A mortgage to offset existing housing is not suitable for everyone. A prerequisite is the availability of real estate. If it is, then you can buy a new one in several ways:

  • Installment and sale of housing . From the point of view of financial costs, this is the most convenient option. The idea is this: you find an apartment, agree on a deferred payment and enter into an agreement, and after selling the existing apartment/house, transfer the money. If there is a shortage of funds, the bank lends the remaining amount as a mortgage. However, you can apply such a scheme if a number of conditions are met: you plan to sell your existing home, the seller agrees to wait for the money (sometimes an advance payment may be required).
  • Mortgage secured by existing housing . This is a more traditional format. Many banks offer separate mortgage products under this scheme. However, when drawing up a contract, a person pledges his home as collateral, which means he risks losing it in case of non-repayment of the debt. There are some other difficulties. For example, until the debt to the bank is fully repaid, it will not be possible to dispose of the collateral housing, sell it or exchange it for another. Read more about how to take out a mortgage secured by existing real estate in our article >>.
  • Purchase of old housing by the developer . Such trade-in programs are usually implemented by large developers. In such a situation, each party receives its own benefit: the developer resells the apartment at a higher price, the buyer receives the desired housing in a new building. There is also a serious disadvantage for the client - the repurchase is always made not at the market value, but at the estimated value. Usually it turns out to be 10–20% lower. Therefore, the buyer incurs some financial losses. If possible, it is better to refuse such a scheme and try to sell the home yourself.
  • Booking an apartment and selling old real estate . Typically, the sale of existing housing is carried out by real estate companies collaborating with large developers. The scheme of work is as follows: a person chooses housing that suits him in a new building and asks to sell his old apartment, while the new apartment is booked for a while. It is important to check before selling an apartment that its value has been adequately assessed, otherwise you may lose a significant amount in the sale. You can even involve a third-party professional appraiser in the transaction. The duration of booking an apartment usually does not exceed 3 months. This period should be enough to sell old housing. Otherwise, the reserved apartment may be sold to other persons, although construction companies often meet clients halfway and enter into a new agreement with them. The advantage of this scheme is that the price of the apartment is fixed, i.e. even if the developer raises prices for other residential properties, he will have to sell the reserved one at the price specified in the contract.

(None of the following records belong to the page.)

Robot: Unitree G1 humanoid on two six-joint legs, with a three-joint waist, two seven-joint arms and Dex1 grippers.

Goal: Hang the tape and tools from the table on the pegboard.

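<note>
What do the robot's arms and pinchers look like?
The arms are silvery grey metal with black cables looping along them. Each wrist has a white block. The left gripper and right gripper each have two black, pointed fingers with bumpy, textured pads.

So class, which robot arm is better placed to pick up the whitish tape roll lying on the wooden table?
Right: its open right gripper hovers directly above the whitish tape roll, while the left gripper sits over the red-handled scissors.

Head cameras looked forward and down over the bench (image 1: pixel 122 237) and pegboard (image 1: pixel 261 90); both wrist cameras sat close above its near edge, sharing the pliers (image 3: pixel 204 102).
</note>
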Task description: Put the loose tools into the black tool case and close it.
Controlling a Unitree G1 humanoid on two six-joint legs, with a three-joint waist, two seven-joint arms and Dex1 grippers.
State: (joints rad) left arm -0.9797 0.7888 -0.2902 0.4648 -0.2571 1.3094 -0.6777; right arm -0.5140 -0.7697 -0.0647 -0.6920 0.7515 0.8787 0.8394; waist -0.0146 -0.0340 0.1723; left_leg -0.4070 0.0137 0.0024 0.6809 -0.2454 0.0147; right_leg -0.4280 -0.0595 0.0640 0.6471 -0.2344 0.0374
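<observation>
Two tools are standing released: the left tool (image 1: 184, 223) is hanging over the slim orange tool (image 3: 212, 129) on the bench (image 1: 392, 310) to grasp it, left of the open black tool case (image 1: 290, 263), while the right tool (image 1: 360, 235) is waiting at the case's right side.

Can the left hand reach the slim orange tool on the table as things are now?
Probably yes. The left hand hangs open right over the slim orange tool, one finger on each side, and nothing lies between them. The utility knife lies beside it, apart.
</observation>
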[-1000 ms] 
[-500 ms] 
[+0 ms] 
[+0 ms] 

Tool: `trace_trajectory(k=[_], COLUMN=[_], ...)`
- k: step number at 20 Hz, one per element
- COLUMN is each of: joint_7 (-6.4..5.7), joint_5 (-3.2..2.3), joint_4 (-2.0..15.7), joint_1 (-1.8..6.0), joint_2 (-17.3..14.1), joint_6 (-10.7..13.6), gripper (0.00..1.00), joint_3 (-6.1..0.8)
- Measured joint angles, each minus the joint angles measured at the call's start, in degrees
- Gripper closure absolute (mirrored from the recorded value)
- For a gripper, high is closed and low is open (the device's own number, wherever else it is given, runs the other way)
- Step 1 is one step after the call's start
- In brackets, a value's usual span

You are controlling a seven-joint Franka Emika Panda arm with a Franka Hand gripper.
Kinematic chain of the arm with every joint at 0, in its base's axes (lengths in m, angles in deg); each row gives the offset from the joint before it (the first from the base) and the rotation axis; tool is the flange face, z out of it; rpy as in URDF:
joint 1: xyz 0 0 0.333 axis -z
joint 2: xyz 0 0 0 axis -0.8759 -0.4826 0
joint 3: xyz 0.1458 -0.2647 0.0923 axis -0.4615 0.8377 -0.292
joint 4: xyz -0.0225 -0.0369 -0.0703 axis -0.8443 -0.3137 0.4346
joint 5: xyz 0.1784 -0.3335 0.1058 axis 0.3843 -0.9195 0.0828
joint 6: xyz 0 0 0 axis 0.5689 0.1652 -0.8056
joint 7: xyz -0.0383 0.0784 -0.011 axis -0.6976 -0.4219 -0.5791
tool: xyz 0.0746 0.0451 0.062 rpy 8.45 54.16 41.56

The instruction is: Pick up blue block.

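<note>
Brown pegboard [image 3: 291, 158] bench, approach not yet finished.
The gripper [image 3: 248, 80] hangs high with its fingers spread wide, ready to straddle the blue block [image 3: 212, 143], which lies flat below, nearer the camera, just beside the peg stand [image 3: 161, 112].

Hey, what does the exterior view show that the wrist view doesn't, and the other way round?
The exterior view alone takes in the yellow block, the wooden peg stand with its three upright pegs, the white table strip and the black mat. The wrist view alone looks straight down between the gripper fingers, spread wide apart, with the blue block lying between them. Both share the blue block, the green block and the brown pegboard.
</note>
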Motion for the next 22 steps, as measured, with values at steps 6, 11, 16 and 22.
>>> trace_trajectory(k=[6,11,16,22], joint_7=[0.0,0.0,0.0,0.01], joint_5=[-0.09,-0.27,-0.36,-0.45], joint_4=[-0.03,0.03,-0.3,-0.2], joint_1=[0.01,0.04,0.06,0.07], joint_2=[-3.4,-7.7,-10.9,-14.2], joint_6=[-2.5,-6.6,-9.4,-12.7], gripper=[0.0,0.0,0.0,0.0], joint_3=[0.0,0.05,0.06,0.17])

  • Selling an old apartment after the house is completed . For future owners, this is the most convenient option, since they do not have to change their place of residence before putting the house into operation. However, not all developers can agree to such a deal. In this case, it will be necessary to conclude not one, but 3 agreements at once: for the purchase of housing in a new building with the provision of a deferment to the client until the delivery of the residential property, for the sale of existing housing (indicating deadlines and other important nuances), for the provision of an apartment owned by the client , for rent until they move to a new apartment.

When using borrowed funds (for example, the selected apartment costs significantly more), the purchase scheme becomes somewhat more complicated. Therefore, here it is better to resort to taking out a mortgage to offset the existing housing.